Oh, das erlebe ich aber ganz anders. Mir begegnet hier jede Menge Freundlichkeit! Manchmal spiele ich absichtlich Touristin und erlebe sehr nette Reaktionen. Ich kann nicht klagen. Am Hackeschen Markt sitzen vor der Sparkassenfiliale immer abwechselnd zwei drei Schnorrer im altbackenen Punkerkostüm, zwei sind besonders nett und stehen auf wenn ich komme, um mir die Tür aufzuhalten, nett Guten Tag zu sagen und wenn ich gehe das gleiche Spielchen. Ich hab ihnen noch nie was gegeben, ich sage auch immer, dass ich kein Geld hole, nur gucke wieviel drauf ist auf dem Konto. Daraufhin beteuern die Jungs: aber das macht doch nichts! Trotzdem noch einen schönen Tag! Das ist so nett. Das Ritual ist so ähnlich wie von den Portiers im Adlon. Die machen auch immer diese schönen Verbeugungen. Auch wurde mir in diesem Jahr bereits dreimal ein Platz in der S-Bahn angeboten, ja aufgedrängt, von eher jugendlichen Männern, die eigentlich nicht nach guter Kinderstube ausgesehen haben. Halt – doch, einer war dabei, ein Franzose allerdings, der wirkte sehr wohlerzogen und erklärte noch auf meine Reaktion „oh! das ist aber freundlich, das erlebt man selten!“ „es wär nisch öflisch, ah?“ Ich bin jetzt ja auch schon älter, aber nicht gebrechlich, deswegen glaube ich immer noch an das Gute, das man vorneweg selber mitbringen muss. Man kann das glaube ich schon auch provozieren, dass das Miteinander ein bißchen charmanter wird. Man fängt selber an und glaubt fest an den Domino-Effekt. Der wirkt immer, ganz bestimmt. Wie sagt unser bunter Modezar Harald Glöckler so schön: das Geheimnis ist: wer viel gibt, bekommt viel.

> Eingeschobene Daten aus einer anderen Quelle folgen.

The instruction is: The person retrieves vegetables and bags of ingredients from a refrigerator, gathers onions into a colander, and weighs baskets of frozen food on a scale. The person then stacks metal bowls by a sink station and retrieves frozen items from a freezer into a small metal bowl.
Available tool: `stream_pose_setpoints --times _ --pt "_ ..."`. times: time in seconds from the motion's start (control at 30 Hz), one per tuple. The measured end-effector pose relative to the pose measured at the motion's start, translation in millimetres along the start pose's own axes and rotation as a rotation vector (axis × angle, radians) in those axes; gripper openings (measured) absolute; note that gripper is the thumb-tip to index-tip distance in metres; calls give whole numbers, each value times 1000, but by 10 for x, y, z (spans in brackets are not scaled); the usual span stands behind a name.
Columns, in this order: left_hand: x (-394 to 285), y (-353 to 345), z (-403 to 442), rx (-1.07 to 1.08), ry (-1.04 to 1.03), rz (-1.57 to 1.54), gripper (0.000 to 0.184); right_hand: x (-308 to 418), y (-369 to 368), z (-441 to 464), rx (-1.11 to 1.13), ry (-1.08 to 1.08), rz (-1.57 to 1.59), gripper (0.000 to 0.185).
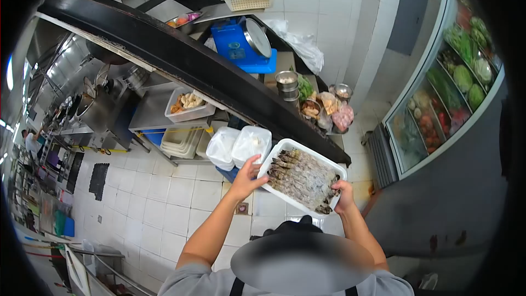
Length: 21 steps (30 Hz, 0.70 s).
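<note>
Between my hands is a white plastic tray (295,143) of frozen-looking, greyish shrimp (304,176) packed in rows. My left hand (248,178) grips its left end, thumb by the rim and fingers along the side. At the opposite end, my right hand (343,197) is closed on the rim near the lower right corner. The tray is held at an angle in front of my body. Just beyond my left hand stand two white lidded or wrapped containers, a nearer one (252,143) and another (222,147) beside it.
A dark shelf beam (181,57) runs diagonally past the tray. Behind it are a blue scale (236,44), metal tins (287,80) and bagged food (343,117). A glass-door fridge (444,87) holds vegetables at right. A tub of food (188,111) sits on a steel table. Another person (32,143) stands far left.
</note>
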<state>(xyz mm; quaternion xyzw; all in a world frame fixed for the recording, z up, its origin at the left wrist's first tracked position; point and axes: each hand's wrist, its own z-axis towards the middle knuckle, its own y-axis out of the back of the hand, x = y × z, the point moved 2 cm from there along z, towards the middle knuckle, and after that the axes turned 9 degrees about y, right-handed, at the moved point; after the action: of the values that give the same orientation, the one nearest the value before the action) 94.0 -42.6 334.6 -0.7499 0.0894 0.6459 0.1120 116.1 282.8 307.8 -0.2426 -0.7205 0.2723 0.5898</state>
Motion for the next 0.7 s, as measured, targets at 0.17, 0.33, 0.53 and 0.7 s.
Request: stream_pose_setpoints --times 0.17,0.33,0.53,0.7 --pt "90 -468 56 119 45 -615 83 247 -469 487 86 -27 138 58" --pt "-502 -545 841 -206 -53 -744 62 586 -1037 1247 322 218 -104 55" --pt "-1043 -265 1170 -378 -308 -795 65 1684 -1455 2251 1012 340 -705 65" --pt "-1448 -132 1041 -479 -412 -892 59 2769 -2380 3175 932 909 -1095 68"
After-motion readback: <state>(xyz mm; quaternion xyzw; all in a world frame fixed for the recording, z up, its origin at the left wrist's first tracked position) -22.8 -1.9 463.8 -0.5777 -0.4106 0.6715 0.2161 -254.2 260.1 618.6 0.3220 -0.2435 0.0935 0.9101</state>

Und ja freilich: die Amerikaner haben das in der Kinderstube vermittelt bekommen, dass diese kleinen Alltagsfreundlichkeiten alles für alle leichter und schöner machen. Das ist amerikanisches Kulturgut. Habe ich jedenfalls allenthalben wahrgenommen. Besondere Freundlichkeiten sind der Standard, an den man sich traditionell hält. Ich finde das auch sehr schön. Bei uns muss man halt oft den Amerikaner oder die Amerikanerin geben und selber anfangen.